Extreme individualism dissipates the moral substance of the individual. It leads him to subordinate everything to himself, and to think the world; society, the state, made for him. I am chilled by its lack of gratitude, of the spirit of deference, of the instinct of solidarity. It is an ideal without beauty and without grandeur.
But, as a consolation, the modern zeal for equality makes a counterpoise for Darwinism, just as one wolf holds another wolf in check. Neither, indeed, acknowledges the claim of duty. The fanatic for equality affirms his right not to be eaten by his neighbor; the Darwinian states the fact that the big devour the little, and adds--so much the better. Neither the one nor the other has a word to say of love, of eternity, of kindness, of piety, of voluntary submission, of self-surrender.
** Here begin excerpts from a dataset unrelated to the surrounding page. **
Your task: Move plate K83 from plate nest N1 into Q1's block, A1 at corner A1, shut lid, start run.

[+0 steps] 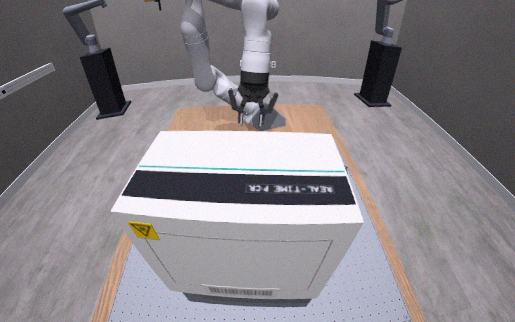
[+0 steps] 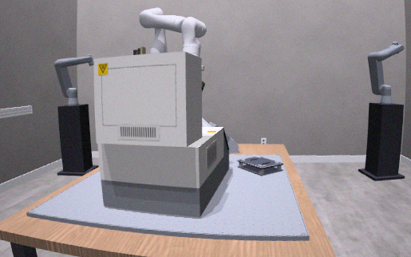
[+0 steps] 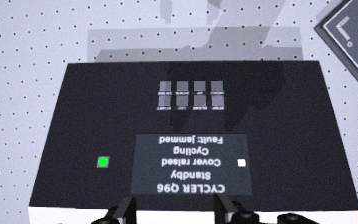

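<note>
Hanging half-open and empty, the pincer (image 1: 251, 121) (image 3: 175, 212) faced the cycler (image 1: 248, 300) (image 2: 150, 164) (image 3: 301, 150), its lid (image 1: 246, 152) (image 2: 140, 100) raised; shutting and starting remained, the plate's seating out of sight.

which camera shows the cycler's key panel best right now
The wrist view: it looks down on the dark front panel, with both rows of keys, the screen and the green lamp in sight, though upside down. The top and exterior views look from the cycler's back, so its body hides the keys.
</note>
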Controlling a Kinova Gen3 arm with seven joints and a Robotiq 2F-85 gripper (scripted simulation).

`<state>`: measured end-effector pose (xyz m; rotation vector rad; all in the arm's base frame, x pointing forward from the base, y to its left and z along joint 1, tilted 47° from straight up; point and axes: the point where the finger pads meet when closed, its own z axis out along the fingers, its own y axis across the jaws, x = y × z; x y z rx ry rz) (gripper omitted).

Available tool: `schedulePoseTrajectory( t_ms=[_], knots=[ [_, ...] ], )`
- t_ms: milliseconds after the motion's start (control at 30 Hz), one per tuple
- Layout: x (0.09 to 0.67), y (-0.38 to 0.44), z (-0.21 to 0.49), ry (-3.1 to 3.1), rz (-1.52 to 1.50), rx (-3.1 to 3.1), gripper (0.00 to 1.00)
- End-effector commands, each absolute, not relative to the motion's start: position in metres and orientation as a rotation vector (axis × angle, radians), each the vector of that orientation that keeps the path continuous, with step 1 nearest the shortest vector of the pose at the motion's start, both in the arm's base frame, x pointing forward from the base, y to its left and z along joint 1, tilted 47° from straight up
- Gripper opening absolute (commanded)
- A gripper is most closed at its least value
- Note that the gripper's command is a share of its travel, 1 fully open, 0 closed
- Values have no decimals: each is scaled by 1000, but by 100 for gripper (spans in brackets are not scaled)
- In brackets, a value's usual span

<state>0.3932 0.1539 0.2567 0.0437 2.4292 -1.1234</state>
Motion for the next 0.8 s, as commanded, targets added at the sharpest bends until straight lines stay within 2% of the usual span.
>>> schedulePoseTrajectory(
  t_ms=[0,767],
  knots=[
    [381,156,255,2450,-1159,-118,53],
    [316,160,242,2424,-1310,-974,34]
  ],
)
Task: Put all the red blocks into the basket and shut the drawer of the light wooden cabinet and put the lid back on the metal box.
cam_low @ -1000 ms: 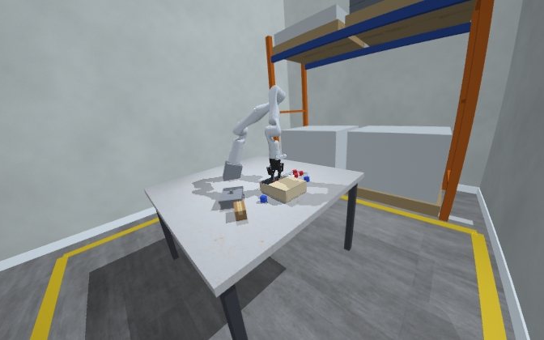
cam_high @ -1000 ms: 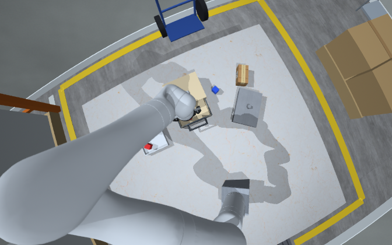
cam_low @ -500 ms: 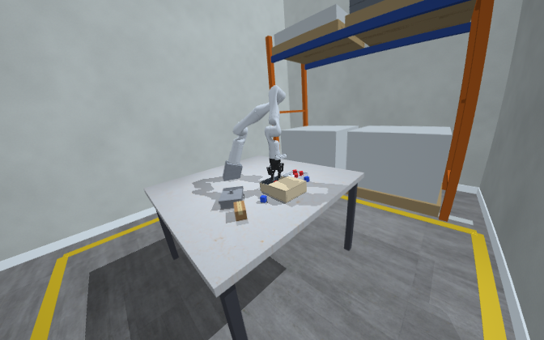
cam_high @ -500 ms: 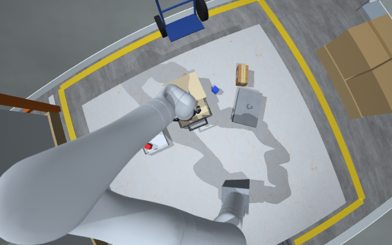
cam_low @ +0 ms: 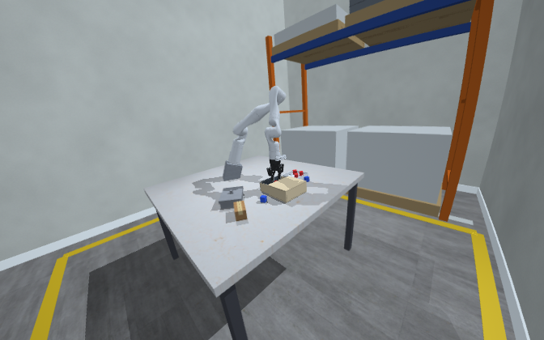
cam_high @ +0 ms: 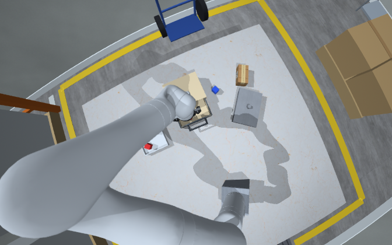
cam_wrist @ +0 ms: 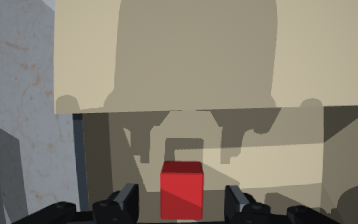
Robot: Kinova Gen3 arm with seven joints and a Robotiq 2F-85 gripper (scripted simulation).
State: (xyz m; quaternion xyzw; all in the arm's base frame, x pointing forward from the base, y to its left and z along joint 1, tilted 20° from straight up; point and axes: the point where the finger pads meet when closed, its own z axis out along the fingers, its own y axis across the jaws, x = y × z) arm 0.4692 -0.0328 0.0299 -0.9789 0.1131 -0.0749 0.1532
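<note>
My gripper (cam_low: 274, 179) (cam_wrist: 181, 200) points down over the pulled-out drawer (cam_high: 209, 109) (cam_wrist: 78, 165) of the light wooden cabinet (cam_high: 198, 85) (cam_low: 284, 192) (cam_wrist: 321, 55). Its fingers are open, one on each side of a red block (cam_wrist: 182, 196), with gaps on both sides. The white basket (cam_high: 161, 141) is partly hidden by the arm; a red block (cam_high: 148, 146) shows in it. The exterior view shows several red blocks (cam_low: 295, 172) there, their exact rest unclear. The metal box (cam_low: 226, 204) has its knobbed lid (cam_high: 243, 101) (cam_low: 234, 193) on; I cannot tell whether fully down.
A blue block (cam_high: 215, 89) (cam_low: 263, 198) lies between cabinet and metal box. Another blue block (cam_low: 307, 179) is near the basket. A small cardboard box (cam_high: 242, 74) (cam_low: 240, 210) stands beside the metal box. The drawer's handle (cam_high: 198, 125) sticks out from its front.
</note>
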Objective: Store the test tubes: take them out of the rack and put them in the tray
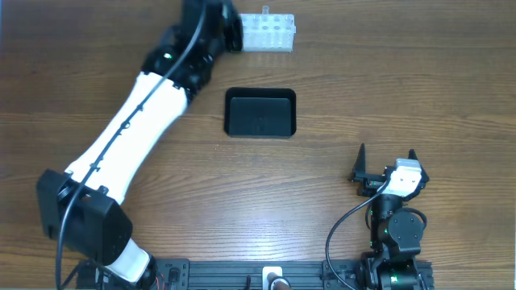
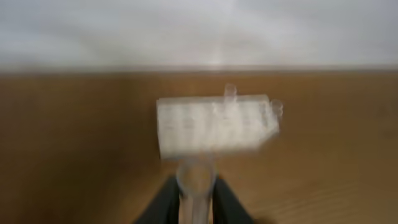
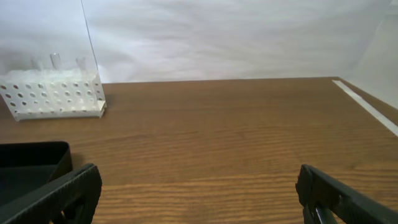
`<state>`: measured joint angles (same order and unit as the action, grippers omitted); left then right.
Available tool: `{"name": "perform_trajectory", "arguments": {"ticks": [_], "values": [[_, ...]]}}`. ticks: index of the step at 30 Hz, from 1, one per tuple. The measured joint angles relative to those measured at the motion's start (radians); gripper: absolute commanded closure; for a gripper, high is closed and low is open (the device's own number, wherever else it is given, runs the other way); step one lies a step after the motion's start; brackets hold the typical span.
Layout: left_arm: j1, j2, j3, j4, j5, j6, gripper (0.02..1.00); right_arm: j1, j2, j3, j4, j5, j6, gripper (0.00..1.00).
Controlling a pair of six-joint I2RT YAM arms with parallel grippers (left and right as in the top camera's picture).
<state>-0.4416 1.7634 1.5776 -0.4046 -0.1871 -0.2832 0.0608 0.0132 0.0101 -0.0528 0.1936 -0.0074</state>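
From the tray (image 1: 260, 113), I saw bare table (image 1: 387, 72) from 1 through 6 o'clock, a free lane for my wide-open right gripper (image 1: 385, 165). At 12 stood the rack (image 1: 269, 32). My left arm (image 1: 137, 121) slanted across 8 to 11, with the left gripper (image 2: 194, 186) clamped on a test tube (image 2: 196, 177) beside the rack.

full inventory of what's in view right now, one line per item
Rack: 1, white, far side of the table, beyond the tray.
Test tubes in rack: a few, clear, upright; exact count unclear.
Held test tube: 1, clear, just in front of the rack.
Tray: 1, black, mid-table, no tubes visible inside.
Table: 1, brown wood.
Left end effector: 1, black, shut on the held test tube.
Right end effector: 1, black, open, near its base, touching nothing.
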Motion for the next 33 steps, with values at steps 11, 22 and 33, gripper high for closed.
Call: {"name": "perform_trajectory", "arguments": {"ticks": [11, 22, 33], "values": [[-0.124, 0.044, -0.089, -0.243, -0.134, -0.219, 0.869, 0.000, 0.000, 0.000, 0.000, 0.000, 0.000, 0.007], [-0.124, 0.174, -0.090, -0.239, -0.162, -0.238, 0.862, 0.000, 0.000, 0.000, 0.000, 0.000, 0.000, 0.007], [-0.124, 0.231, -0.090, -0.235, -0.142, -0.238, 0.858, 0.000, 0.000, 0.000, 0.000, 0.000, 0.000, 0.007]]}}
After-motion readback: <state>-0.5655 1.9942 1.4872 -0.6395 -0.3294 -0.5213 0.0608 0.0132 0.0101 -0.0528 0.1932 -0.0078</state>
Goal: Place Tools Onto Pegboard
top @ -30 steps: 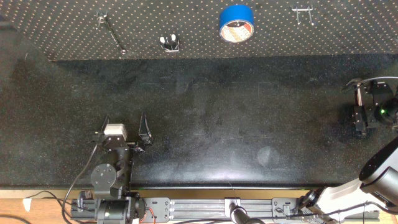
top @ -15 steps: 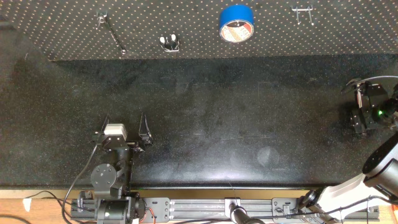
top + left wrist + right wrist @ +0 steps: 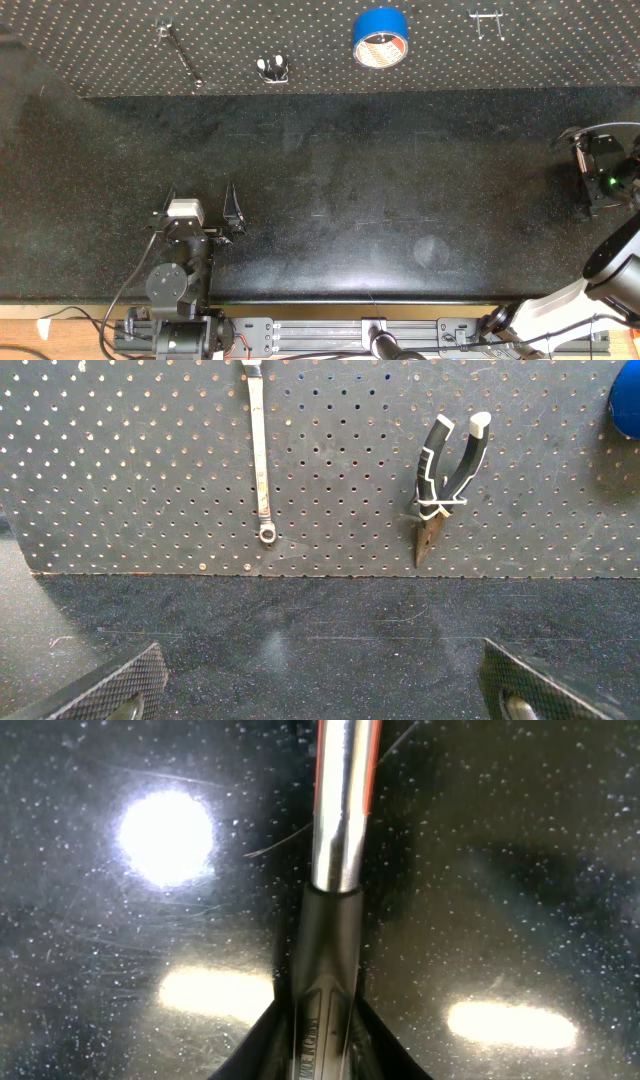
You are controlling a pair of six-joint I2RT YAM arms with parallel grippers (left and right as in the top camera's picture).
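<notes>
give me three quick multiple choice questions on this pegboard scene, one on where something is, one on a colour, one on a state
1. In the top view, where do the pliers hang on the pegboard?
A. between the wrench and the tape roll
B. right of the tape roll
C. left of the wrench

2. What colour is the tape roll?
A. red
B. blue
C. yellow

3. How is the left gripper?
A. shut on the wrench
B. shut on the pliers
C. open, holding nothing

Answers: 1 A, the wrench hangs on one side and the tape on the other. 2 B, its outer band is blue. 3 C, its fingers stand wide apart over the table.
</notes>
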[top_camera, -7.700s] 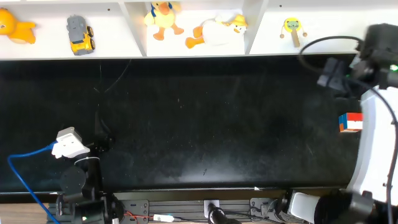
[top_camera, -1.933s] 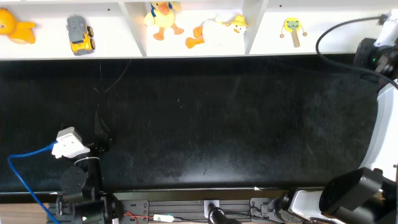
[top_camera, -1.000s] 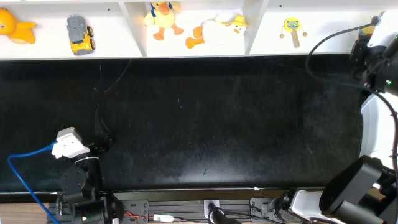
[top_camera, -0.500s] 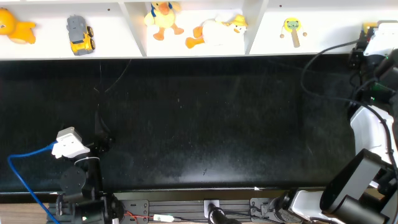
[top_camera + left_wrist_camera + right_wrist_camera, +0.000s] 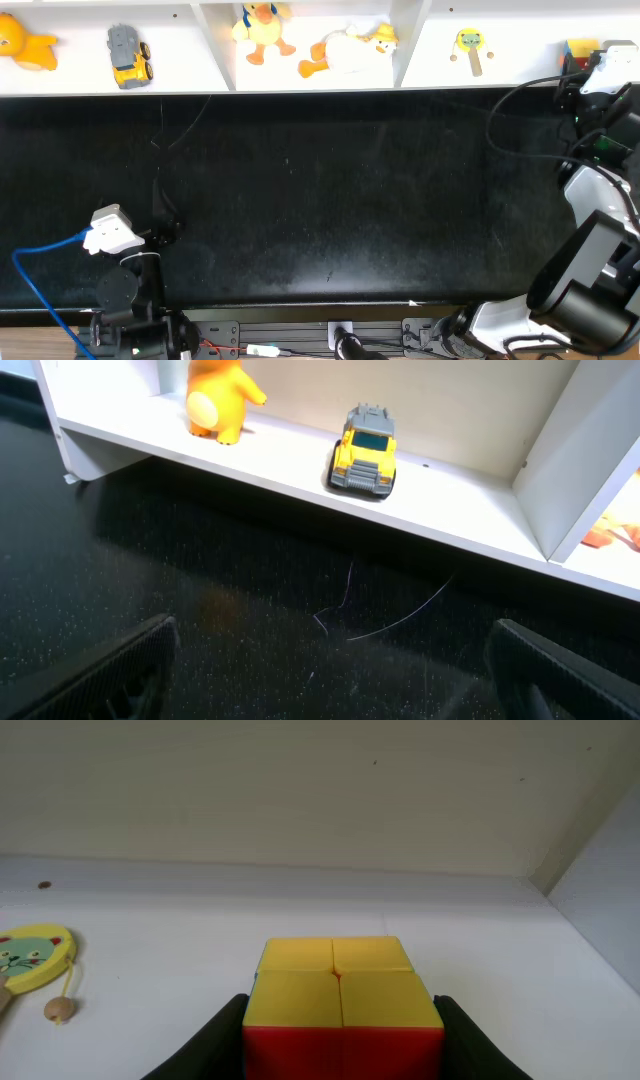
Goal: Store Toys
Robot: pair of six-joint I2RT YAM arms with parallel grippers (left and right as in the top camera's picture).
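Black table (image 5: 320,190) with a white shelf (image 5: 410,70) along its far edge. Right gripper (image 5: 340,1045) is in the shelf's rightmost compartment, fingers clamped on both sides of a yellow-and-red cube (image 5: 340,985). The cube is inside that compartment, near a yellow rattle drum (image 5: 30,958) but apart from it. Left gripper (image 5: 335,670) is low over the table, fingers wide apart, facing a yellow truck (image 5: 365,448) and an orange plush (image 5: 220,400) in the leftmost compartment.
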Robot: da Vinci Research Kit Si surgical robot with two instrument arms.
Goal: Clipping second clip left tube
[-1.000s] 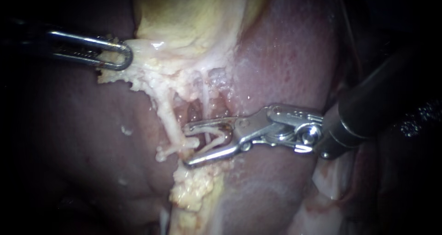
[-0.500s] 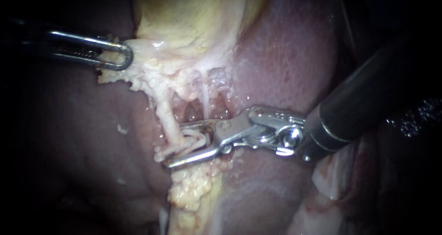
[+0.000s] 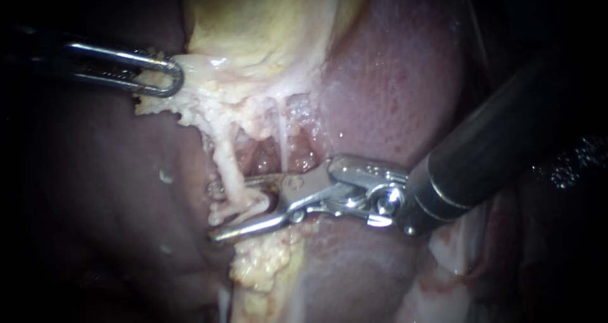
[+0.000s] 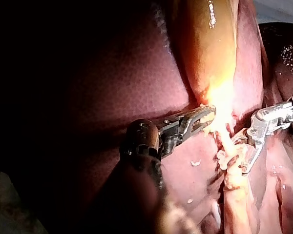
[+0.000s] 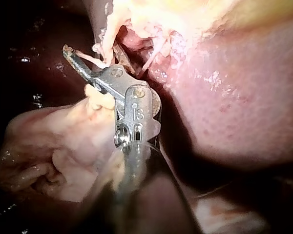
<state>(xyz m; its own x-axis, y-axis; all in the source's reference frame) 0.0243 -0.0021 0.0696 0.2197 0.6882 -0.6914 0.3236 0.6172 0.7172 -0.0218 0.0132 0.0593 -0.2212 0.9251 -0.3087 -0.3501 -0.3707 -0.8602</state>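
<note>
- The left tube (image 3: 229, 168) runs down from the pale tissue (image 3: 209, 104) under the gallbladder (image 3: 253, 19) and crosses the gap between the jaws of the right instrument (image 3: 214, 211).
- A white clip (image 3: 265, 199) sits between those jaws and touches both. The jaws stand apart around it, one on each side of the tube.
- By my reading, the clip is placed around the tube but not yet squeezed shut. Closing the jaws and backing out are left to do.
- I cannot make out another clip on this tube. The pale lump at its lower end is too unclear to name.
- The thin right tube (image 3: 282, 139) runs down to the upper jaw. I cannot tell whether it lies clear of the jaws.
- The left instrument (image 3: 172, 76) has its jaws clamped on the pale tissue, well away from the clip, and holds it out to the side.
- The liver (image 3: 392, 76) lies around and under all of this, with a lump of fat (image 3: 266, 259) just below the lower jaw.
- No container shows in any view.
</note>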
All forces and all principles are brought into action at once in this world. The result is, on the whole, good. But the struggle itself is hateful because it dislocates truth and shows us nothing but error pitted against error, party against party; that is to say, mere halves and fragments of being--monsters against monsters. A nature in love with beauty cannot reconcile itself to the sight; it longs for harmony, for something else than perpetual dissonance. The common condition of human society must indeed be accepted; tumult, hatred, fraud, crime, the ferocity of self-interest, the tenacity of prejudice, are perennial; but the philosopher sighs over it; his heart is not in it; his ambition is to see human history from a height; his ear is set to catch the music of the eternal spheres.